Supplied information.

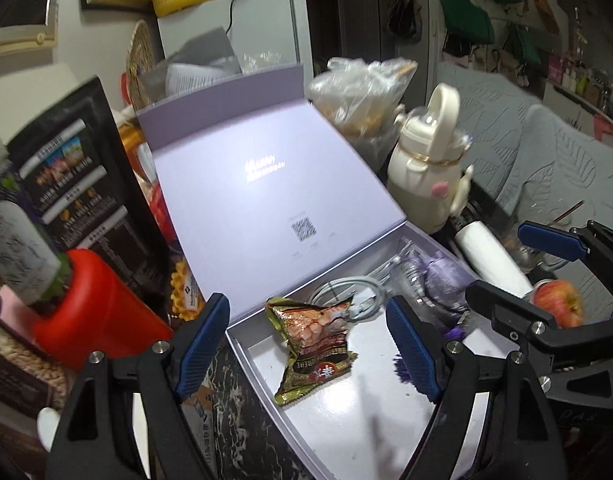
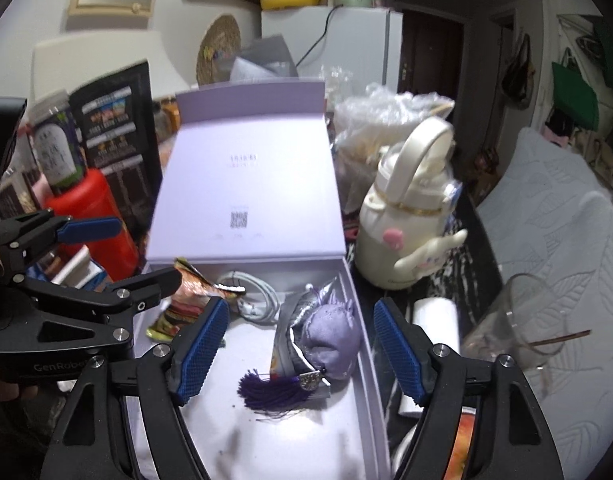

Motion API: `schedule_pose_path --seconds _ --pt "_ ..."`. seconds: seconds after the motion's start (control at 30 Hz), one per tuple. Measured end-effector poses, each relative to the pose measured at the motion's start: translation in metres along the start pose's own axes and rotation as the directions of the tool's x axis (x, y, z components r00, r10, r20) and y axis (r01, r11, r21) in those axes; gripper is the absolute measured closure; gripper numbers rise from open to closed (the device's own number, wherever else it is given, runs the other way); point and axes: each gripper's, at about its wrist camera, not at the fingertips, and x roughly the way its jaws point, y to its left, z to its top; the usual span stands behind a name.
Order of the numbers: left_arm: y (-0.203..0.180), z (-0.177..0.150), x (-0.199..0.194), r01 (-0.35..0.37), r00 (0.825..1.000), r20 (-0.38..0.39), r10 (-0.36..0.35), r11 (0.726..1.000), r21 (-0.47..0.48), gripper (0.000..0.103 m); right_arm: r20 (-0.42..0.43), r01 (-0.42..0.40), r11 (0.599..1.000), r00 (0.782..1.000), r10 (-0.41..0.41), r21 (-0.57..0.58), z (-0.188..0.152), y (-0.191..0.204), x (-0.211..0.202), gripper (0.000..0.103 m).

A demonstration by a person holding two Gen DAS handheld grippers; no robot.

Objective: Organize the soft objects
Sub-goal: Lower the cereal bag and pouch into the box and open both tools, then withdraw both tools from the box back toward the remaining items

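Note:
An open lilac box holds a crumpled snack packet, a coiled white cable and a purple stuffed sachet with a dark purple tassel. My left gripper is open above the packet, touching nothing. My right gripper is open above the sachet and tassel, empty. Each gripper shows in the other's view: the right one and the left one.
The box lid stands open at the back. A red container and black package stand left. A cream kettle-shaped bottle, plastic bag, apple and glass are right.

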Motion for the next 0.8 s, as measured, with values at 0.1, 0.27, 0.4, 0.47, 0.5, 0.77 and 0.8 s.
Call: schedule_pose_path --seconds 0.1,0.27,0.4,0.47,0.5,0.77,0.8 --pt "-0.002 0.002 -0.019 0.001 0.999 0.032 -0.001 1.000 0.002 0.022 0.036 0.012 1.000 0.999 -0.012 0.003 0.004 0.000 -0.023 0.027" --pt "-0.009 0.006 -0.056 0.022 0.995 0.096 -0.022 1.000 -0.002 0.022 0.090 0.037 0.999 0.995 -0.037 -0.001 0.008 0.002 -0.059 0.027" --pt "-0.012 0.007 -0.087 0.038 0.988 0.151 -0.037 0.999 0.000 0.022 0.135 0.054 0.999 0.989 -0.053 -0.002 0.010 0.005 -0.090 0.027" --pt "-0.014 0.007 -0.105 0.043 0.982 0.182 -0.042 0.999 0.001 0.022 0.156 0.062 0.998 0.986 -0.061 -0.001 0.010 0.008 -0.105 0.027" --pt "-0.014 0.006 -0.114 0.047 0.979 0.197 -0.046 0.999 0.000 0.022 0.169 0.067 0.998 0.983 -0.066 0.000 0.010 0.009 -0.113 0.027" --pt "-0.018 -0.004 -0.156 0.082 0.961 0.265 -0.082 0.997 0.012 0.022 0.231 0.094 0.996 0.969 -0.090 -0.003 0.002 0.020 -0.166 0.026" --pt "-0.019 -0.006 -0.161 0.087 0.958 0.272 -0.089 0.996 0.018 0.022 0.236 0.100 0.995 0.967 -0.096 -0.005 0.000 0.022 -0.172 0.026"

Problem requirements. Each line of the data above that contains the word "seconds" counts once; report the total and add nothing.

Solution for this exercise. 2